On July 29, the FDIC issued FIL-50-2016 to request comments on the agency’s proposed Guidance for Third-Party Lending, which aims to “set forth safety and soundness and consumer compliance measures FDIC-supervised institutions should follow when lending through a business relationship with a third party.” Pursuant to the proposed guidance, third-party lending would be defined as “a lending arrangement that relies on a third party to perform a significant aspect of the lending process.” Intended to supplement the FDIC’s 2008 Guidance for Managing Third-Party Risk, the proposed guidance seeks to establish specific expectations for third-party lending arrangements. FIL-50-2016 includes 10 questions related to (i) the proposed definition of third-party lending and the scope of the guidance; (ii) the potential risks arising from the use of third parties, with a particular emphasis on risks associated with third-party lending programs; (iii) the proposed expectations for establishing a third-party lending risk management program, including expectations around strategic planning policy development, risk assessment, due diligence and ongoing oversight, model risk management, vendor oversight, and contract structuring and review; (iv) supervisory considerations, including, but not limited to, credit underwriting and administration, loss recognition practices, and consumer compliance; and (v) the proposed examination procedures, which would establish “a 12-month examination cycle for institutions with significant third-party lending programs, including for those institutions that may otherwise qualify for an 18-month examination cycle.” Comments on the proposed guidance, with a particular emphasis on the questions posed in FIL-50-2016, are due by October 27, 2016.
On August 5, the FFIEC announced that the OCC, the FDIC, and the Federal Reserve are seeking public comment on a proposal for a new Consolidated Reports of Condition and Income for Eligible Small Institutions (FFIEC 051/Call Report). The proposed Call Report is a streamlined version of the Consolidated Reports of Condition and Income for a Bank with Domestic Offices Only (FFIEC 041), and would be applicable to financial institutions with domestic offices only and total assets of less than $1 billion. Intended to ease the reporting requirements for smaller institutions, the proposed Call Report would remove approximately 40% of about 2,400 data items in FFIEC 041. FFIEC 041 would remain applicable to institutions with domestic offices only that do not file the proposed Call Report. The banking agencies are also seeking public comment on proposed revisions to the FFIEC 041 and the Consolidated Reports of Condition and Income for a Bank with Domestic and Foreign Offices (FFIEC 031). Comments are due 60 days after Federal Register publication, which has not yet occurred.

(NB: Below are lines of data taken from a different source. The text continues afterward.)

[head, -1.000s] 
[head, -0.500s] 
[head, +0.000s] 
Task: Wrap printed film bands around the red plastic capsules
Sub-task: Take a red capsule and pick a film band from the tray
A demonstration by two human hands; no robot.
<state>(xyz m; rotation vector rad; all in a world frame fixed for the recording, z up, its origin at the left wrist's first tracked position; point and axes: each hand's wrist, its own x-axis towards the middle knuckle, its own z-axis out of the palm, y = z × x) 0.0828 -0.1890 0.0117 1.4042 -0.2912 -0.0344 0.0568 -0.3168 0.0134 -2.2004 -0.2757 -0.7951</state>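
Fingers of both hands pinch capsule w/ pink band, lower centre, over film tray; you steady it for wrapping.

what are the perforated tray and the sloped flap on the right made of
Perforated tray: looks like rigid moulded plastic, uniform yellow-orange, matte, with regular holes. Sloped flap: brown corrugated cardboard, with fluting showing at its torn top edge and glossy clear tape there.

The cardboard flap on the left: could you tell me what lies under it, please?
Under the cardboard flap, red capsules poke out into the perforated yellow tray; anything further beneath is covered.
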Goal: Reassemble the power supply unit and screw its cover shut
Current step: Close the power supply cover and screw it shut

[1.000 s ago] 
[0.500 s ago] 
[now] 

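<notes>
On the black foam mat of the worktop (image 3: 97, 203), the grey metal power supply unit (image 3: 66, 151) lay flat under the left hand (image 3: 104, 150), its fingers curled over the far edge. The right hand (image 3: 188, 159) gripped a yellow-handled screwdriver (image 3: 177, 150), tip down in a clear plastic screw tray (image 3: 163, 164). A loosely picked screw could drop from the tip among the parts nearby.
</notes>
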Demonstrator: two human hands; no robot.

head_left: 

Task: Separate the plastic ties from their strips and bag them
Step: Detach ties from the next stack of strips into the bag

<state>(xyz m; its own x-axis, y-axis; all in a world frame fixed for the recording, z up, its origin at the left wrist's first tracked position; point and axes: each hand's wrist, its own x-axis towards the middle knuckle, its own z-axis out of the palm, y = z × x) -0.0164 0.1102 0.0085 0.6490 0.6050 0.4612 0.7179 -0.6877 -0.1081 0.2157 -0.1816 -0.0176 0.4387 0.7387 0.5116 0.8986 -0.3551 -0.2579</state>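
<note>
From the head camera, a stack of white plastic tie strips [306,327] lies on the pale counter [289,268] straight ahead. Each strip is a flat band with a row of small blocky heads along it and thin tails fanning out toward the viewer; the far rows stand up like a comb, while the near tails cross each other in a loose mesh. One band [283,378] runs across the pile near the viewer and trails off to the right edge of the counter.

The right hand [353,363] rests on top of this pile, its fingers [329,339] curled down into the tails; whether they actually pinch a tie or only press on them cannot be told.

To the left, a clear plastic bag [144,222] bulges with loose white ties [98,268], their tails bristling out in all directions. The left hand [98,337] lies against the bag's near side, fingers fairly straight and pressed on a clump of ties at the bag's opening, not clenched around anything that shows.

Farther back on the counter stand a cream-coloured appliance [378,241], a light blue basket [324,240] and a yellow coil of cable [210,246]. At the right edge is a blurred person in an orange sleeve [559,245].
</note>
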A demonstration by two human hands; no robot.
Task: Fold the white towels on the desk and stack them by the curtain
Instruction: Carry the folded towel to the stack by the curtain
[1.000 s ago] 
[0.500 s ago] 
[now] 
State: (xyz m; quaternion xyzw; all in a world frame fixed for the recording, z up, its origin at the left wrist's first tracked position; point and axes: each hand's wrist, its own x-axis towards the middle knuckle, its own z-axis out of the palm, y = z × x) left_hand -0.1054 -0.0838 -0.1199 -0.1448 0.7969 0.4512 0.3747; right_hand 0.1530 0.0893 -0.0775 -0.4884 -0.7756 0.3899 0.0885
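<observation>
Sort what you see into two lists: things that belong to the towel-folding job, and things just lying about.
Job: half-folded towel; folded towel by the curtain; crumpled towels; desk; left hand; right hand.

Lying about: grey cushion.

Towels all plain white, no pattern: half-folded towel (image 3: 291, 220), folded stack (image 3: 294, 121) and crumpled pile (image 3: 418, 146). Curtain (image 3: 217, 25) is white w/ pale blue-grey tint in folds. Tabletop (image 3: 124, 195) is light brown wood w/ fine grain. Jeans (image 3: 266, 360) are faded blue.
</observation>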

On July 29, the FDIC issued FIL-51-2016 to remind and encourage bank management to maintain open communications with FDIC personnel regarding supervisory findings. FIL-51-2016 is a re-issuance of and update to the March 1, 2011 FIL-13-2011, and emphasizes that “open dialogue with bank management is critical to ensuring the supervisory process is effective in promoting an institution’s strong financial condition and safe-and-sound operation.” If an institution has concerns about FDIC examination findings, the letter advises the institution to (i) discuss the issues with the FDIC examiner-in-charge, or contact the field or regional office representative; (ii) utilize the FDIC’s formal appeals process for material supervisory determinations; or (iii) contact the FDIC Office of the Ombudsman for “confidential, neutral, and independent” information and assistance if disagreements were not resolved informally at the Division-level. According to the letter, FDIC policy prohibits any retaliation, abuse, or retribution by any FDIC examiner or other personnel against an institution. The letter further emphasizes that “[s]uch behavior against an institution constitutes unprofessional conduct and will subject the examiner or other personnel to appropriate disciplinary or remedial action.”
On August 2, the Federal Reserve, OCC, and FDIC released FAQs regarding their standards for assessing the diversity policies and practices of regulated entities. Following the June 10, 2015 Federal Register publication titled “Final Interagency Policy Statement Establishing Joint Standards for Assessing the Diversity Policies and Practices of Entities Regulated by the Agencies” (Policy Statement), the FAQs seek to clarify the agencies’ standards for entities conducting self-assessments of their diversity policies. Although self-assessments are voluntary, the banking agencies strongly encourage financial institutions to disclose their diversity policies, diversity practices, and self-assessment information on their websites and provide the same to their primary federal financial regulator.
On July 15, the OCC, the FDIC, and the Federal Reserve released final revisions to the Interagency Questions and Answers Regarding Community Reinvestment document. The revised Questions and Answers document is based on a September 10, 2014 proposal and addresses questions from bankers, community organizations, and others pertaining to: (i) innovative or flexible lending practices; (ii) responsiveness and innovativeness of an institution’s loans, qualified investments, and community development services; (iii) availability and effectiveness of retail banking services; and (iv) community development-related issues, such as economic development, community development loans and activities, and community development services. According to the Questions and Answers document, the agencies did not adopt one of the revisions in the September 2014 proposal that had addressed “the availability and effectiveness of retail banking services.”